Por força da época, os filhos tinham muito pouca importância para os pais. Decerto, eram apenas ‘enfeites’ que ornavam a sala de jantar dos Natais familiares. Ainda mais em famílias numerosas feito a nossa. Aliás, quando o vovô resolvia passar o Natal conosco, Meu Deus do Céu, era um verdadeiro martírio para nós netos, uma vez que a única coisa importante a fazer seria não ‘desagradar’ o velho Ezequiel. No entanto, devemos reconhecer que isso era algo inatingível, meu pai. Pois nada agradava ao homem. Somente a vaidade que vazava por todos os poros dele!

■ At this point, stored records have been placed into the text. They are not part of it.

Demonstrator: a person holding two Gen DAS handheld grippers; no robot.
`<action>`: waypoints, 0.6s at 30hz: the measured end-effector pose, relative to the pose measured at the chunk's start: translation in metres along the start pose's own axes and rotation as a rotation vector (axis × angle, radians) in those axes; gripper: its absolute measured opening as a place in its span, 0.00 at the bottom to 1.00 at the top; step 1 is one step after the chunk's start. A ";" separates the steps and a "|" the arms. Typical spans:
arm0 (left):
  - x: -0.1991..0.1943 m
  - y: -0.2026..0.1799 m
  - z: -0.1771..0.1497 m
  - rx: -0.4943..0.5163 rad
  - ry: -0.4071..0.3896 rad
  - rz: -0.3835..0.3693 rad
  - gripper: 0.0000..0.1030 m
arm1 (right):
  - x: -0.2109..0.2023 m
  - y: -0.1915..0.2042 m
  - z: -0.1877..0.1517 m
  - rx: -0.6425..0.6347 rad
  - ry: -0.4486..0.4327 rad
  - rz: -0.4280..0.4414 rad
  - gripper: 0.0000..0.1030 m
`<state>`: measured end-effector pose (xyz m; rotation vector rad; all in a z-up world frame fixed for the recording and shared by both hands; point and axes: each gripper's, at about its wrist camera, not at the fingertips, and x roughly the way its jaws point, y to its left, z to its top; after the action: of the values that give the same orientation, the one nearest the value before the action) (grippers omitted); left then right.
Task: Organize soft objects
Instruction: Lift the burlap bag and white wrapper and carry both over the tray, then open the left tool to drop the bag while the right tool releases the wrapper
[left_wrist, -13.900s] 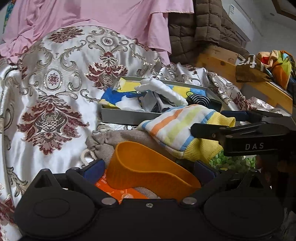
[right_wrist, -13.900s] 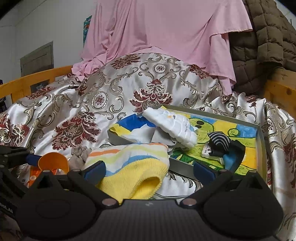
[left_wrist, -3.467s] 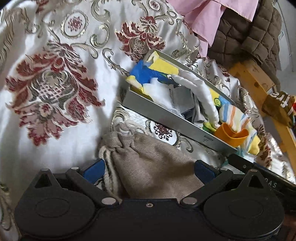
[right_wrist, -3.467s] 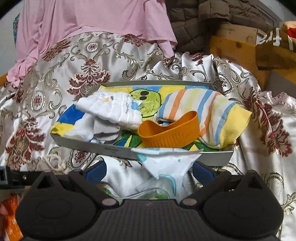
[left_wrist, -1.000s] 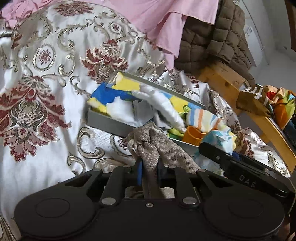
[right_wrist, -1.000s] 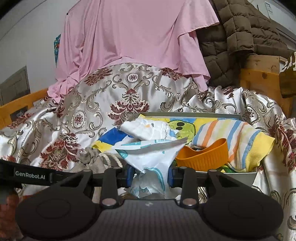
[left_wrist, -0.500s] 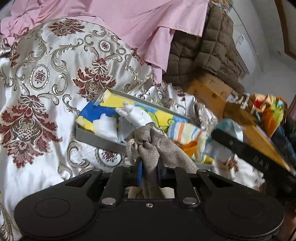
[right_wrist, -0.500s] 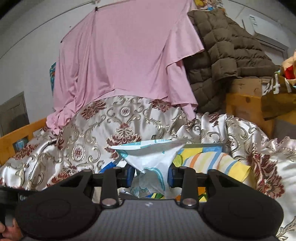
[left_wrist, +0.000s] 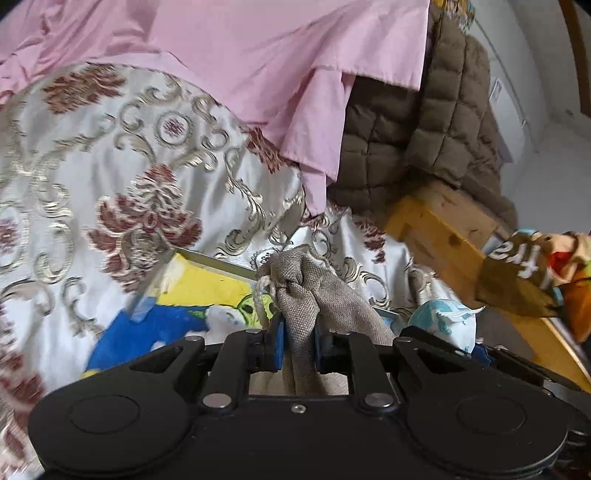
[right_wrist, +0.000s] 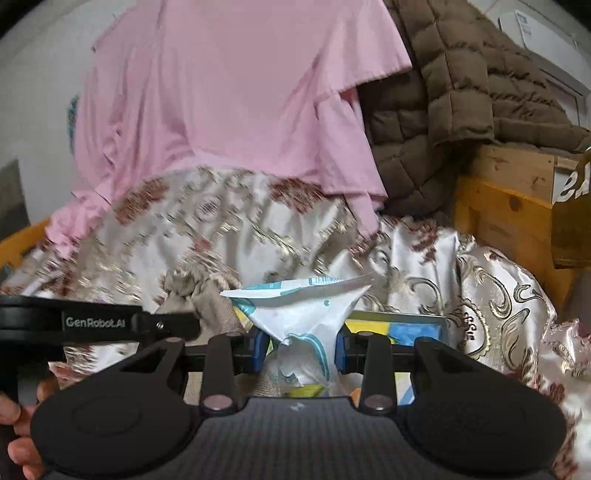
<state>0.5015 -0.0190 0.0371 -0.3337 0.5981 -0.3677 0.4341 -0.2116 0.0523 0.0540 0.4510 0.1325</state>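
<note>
My left gripper (left_wrist: 298, 345) is shut on a beige drawstring pouch (left_wrist: 314, 291), which stands up between the blue pads above the tray. My right gripper (right_wrist: 301, 345) is shut on a white and teal plastic packet (right_wrist: 303, 306), its flat sealed edge spread above the pads. The grey tray (left_wrist: 207, 260) with its yellow and blue cartoon lining lies on the patterned satin cover just beyond both grippers; its far rim (right_wrist: 395, 315) shows past the packet. The packet (left_wrist: 443, 323) also appears at the right of the left wrist view, and the pouch (right_wrist: 195, 291) at the left of the right wrist view.
A pink cloth (right_wrist: 236, 92) and a brown quilted jacket (right_wrist: 461, 85) hang behind the satin cover (left_wrist: 110, 177). A wooden frame (left_wrist: 443, 229) runs along the right, with a brown paper bag (left_wrist: 517, 273) on it. A hand (right_wrist: 14, 428) holds the left gripper's handle.
Both grippers have risen and moved forward over the tray with their loads still held. Most of the tray and its contents has dropped out of sight below them.
</note>
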 end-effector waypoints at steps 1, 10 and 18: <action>0.010 0.000 0.001 0.005 0.008 0.005 0.16 | 0.009 -0.003 0.000 -0.001 0.018 -0.010 0.37; 0.080 -0.003 -0.004 0.027 0.120 0.066 0.16 | 0.072 -0.030 -0.010 0.083 0.157 -0.023 0.40; 0.082 -0.004 -0.011 0.072 0.127 0.093 0.27 | 0.067 -0.033 -0.018 0.091 0.140 -0.032 0.59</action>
<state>0.5568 -0.0599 -0.0090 -0.2140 0.7204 -0.3214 0.4899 -0.2345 0.0046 0.1270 0.5979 0.0845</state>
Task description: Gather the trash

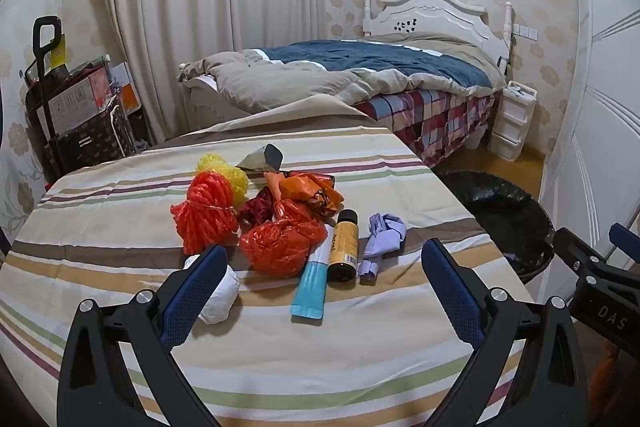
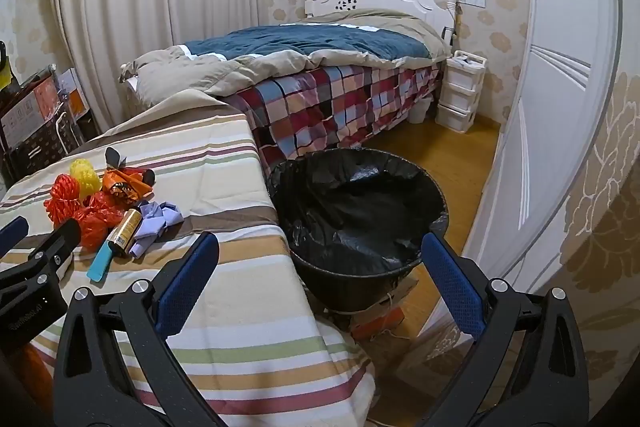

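- Left wrist view: left gripper fingers spread wide, empty, above the trash pile on the striped surface; white wad visible only here.
- Right wrist view: right gripper fingers apart, empty; lined bin interior visible beside the surface.

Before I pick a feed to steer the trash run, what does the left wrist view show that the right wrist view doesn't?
Only the left wrist view shows the white wad by its left jaw and the dark-capped wrapper in full. Only the right wrist view looks into the black-lined bin, where no trash shows. Both show the striped cloth, gold bottle, blue pouch, lilac paper and open jaws.
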Demonstrator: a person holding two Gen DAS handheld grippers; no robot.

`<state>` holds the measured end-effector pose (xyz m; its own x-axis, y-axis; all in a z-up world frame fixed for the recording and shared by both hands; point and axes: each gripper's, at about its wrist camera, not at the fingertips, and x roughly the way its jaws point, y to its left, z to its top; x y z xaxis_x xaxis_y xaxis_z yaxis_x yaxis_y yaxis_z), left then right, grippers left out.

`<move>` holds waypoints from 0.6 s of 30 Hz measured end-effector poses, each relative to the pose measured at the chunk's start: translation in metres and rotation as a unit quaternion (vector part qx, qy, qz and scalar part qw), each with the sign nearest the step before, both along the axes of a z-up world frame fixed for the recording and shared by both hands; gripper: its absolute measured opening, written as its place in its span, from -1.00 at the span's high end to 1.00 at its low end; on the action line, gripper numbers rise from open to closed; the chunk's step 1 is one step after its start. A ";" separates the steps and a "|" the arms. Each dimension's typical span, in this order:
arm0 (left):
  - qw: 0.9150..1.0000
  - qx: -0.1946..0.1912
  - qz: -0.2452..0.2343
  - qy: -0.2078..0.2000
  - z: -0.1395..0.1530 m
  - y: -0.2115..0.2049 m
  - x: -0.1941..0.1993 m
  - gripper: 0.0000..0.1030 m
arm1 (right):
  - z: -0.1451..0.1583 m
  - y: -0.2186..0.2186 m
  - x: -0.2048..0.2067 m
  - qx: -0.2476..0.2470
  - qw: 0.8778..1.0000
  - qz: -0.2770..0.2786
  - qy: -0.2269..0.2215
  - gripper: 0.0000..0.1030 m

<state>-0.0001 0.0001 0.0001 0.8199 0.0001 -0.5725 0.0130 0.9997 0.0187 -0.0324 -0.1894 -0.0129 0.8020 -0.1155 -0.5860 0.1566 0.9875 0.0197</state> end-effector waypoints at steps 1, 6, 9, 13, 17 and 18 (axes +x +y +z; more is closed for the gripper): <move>1.000 -0.001 -0.001 0.001 0.000 0.000 0.000 -0.88 | 0.000 -0.001 0.000 0.002 1.000 0.000 0.000 -0.92; 1.000 0.000 0.000 0.002 0.000 0.002 0.001 -0.88 | 0.000 -0.002 0.000 0.001 1.000 0.000 0.002 -0.92; 1.000 0.003 -0.001 0.005 -0.002 -0.002 0.004 -0.88 | 0.000 -0.002 0.000 0.001 1.000 0.001 0.002 -0.92; 1.000 0.004 -0.002 0.006 0.000 -0.001 0.003 -0.88 | 0.000 -0.005 0.001 0.003 1.000 0.000 0.004 -0.92; 1.000 0.005 -0.001 0.005 0.000 -0.002 0.004 -0.88 | 0.000 -0.005 0.000 0.004 1.000 -0.001 0.003 -0.92; 1.000 0.006 -0.001 0.005 0.000 -0.002 0.003 -0.88 | 0.000 -0.005 -0.001 0.004 1.000 -0.001 0.003 -0.92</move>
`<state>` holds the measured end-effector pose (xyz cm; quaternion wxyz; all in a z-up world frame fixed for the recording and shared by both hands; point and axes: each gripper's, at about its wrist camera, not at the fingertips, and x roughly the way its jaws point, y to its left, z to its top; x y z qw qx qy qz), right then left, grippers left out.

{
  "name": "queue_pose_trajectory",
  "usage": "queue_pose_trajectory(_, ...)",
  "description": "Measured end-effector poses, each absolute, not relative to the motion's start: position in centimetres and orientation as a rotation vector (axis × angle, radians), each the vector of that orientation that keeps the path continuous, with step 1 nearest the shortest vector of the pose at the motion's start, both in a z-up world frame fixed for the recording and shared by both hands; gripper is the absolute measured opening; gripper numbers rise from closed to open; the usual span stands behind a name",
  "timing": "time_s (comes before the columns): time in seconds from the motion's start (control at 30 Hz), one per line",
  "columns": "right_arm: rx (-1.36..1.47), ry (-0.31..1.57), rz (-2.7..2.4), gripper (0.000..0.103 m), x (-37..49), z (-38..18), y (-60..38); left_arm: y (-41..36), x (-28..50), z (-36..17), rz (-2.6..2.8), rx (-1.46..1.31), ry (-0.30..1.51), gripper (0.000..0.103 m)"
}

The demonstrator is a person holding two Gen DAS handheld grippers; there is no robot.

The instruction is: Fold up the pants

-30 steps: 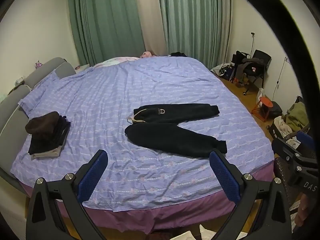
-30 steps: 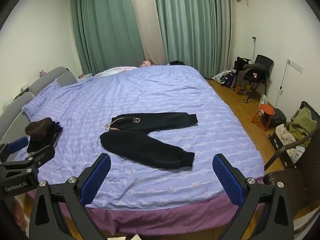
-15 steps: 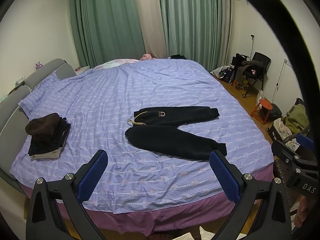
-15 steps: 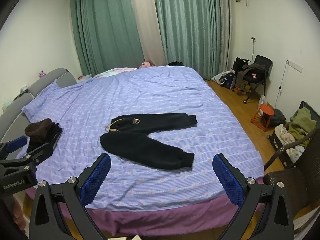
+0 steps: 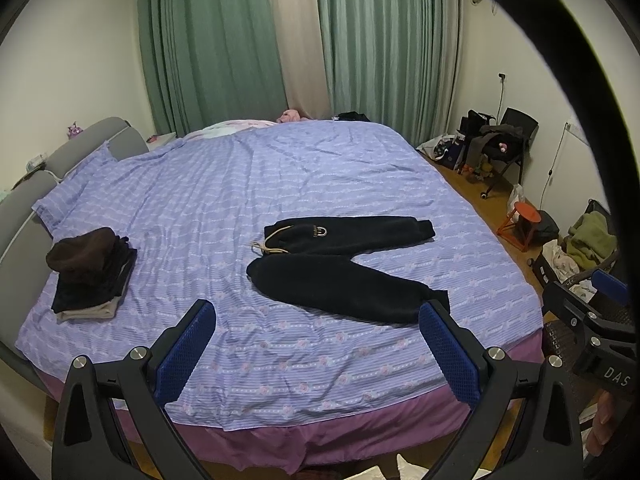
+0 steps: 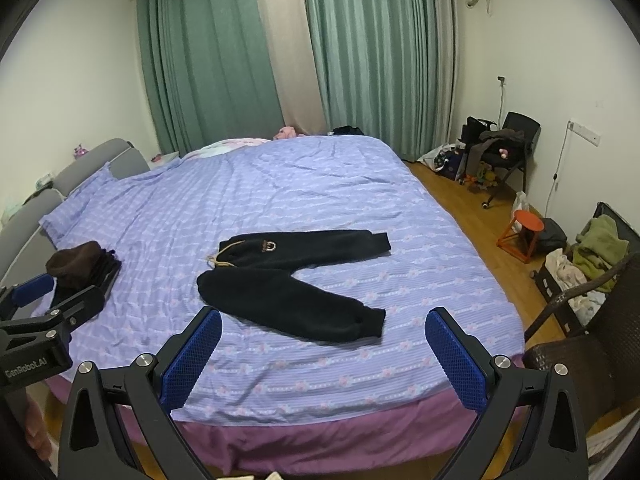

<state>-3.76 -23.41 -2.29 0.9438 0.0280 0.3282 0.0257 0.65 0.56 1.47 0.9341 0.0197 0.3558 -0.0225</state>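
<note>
Jaws of both grippers spread wide as before, pants (image 5: 344, 268) unmoved, unfolded on bed (image 5: 240, 184), view barely shifted

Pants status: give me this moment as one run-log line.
pants: flat on bed, legs splayed, unfolded | left gripper: open, empty | right gripper: open, empty | phase: pre-grasp

Green curtains (image 6: 224, 60) hang behind the purple-sheeted bed (image 6: 320, 184); wooden floor (image 6: 472, 208), cream walls (image 6: 560, 40).
</note>
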Motion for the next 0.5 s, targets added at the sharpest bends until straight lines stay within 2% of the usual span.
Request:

Os longos ‘discursos’ de Natal só não eram piores que os ‘presentes’ que recebíamos (uma nota de cinco cruzeiros que mal dava para comprar um pacote de figurinhas ou uma goma de mascar). E você, pai, sabia que aquilo era uma farsa, mas não conseguia dizer não. E esse rito, então, perdurou por décadas. Hoje, eu fico imaginando que possivelmente você nunca teve uma ‘conversa’ com o seu pai. Nunca discordou dele numa prosa familiar… Foi uma pena. Para todos nós!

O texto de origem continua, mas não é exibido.